Your objective
Pull every line containing "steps" from the entries.

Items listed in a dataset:
━━━━

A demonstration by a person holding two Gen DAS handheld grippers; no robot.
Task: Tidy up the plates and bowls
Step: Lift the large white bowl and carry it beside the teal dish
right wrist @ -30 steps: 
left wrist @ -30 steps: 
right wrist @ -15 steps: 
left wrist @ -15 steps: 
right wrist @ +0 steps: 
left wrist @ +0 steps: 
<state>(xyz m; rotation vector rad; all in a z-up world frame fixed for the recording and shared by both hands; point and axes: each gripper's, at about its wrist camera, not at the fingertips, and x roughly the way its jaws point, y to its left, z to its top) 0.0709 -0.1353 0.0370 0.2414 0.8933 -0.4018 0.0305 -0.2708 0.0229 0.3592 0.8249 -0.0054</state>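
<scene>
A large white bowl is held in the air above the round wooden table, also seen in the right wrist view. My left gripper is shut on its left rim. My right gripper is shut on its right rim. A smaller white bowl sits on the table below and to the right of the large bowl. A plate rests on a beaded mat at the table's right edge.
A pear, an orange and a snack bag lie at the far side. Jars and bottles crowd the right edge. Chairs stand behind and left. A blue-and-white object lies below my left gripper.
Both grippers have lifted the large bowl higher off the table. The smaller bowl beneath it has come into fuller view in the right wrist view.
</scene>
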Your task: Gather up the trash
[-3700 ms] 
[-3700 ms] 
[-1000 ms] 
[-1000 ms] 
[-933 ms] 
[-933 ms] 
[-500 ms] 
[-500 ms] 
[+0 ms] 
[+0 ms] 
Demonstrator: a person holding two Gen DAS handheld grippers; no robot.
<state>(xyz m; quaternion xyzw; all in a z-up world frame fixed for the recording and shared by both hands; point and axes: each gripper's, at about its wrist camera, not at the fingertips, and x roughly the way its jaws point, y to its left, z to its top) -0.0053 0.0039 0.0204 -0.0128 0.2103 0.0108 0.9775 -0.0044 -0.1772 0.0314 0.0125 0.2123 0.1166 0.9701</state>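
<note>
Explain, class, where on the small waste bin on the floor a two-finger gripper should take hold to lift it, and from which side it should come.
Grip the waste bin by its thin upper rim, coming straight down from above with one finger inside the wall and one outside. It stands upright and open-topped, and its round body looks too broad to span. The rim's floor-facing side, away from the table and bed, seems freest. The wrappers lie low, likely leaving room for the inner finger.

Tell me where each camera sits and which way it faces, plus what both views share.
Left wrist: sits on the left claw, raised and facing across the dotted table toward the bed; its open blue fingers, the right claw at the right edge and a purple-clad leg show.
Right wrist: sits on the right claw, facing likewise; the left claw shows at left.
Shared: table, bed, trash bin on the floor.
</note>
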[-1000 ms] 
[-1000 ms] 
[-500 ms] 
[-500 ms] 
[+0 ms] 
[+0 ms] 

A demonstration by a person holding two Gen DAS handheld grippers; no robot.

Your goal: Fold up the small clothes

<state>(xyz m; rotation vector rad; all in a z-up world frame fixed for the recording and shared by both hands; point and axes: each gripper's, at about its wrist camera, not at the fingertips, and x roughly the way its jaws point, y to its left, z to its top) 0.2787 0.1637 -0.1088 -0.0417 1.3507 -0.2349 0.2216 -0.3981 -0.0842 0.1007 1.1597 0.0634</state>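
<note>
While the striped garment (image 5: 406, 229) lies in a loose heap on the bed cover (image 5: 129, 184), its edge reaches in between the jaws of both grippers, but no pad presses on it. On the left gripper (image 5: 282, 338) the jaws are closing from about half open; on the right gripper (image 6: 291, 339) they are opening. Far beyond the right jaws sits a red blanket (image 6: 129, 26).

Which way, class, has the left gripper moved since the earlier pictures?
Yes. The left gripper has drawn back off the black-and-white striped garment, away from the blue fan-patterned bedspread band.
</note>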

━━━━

Answer to this problem
right wrist @ -30 steps: 
left wrist @ -30 steps: 
right wrist @ -15 steps: 
left wrist @ -15 steps: 
right wrist @ +0 steps: 
left wrist @ +0 steps: 

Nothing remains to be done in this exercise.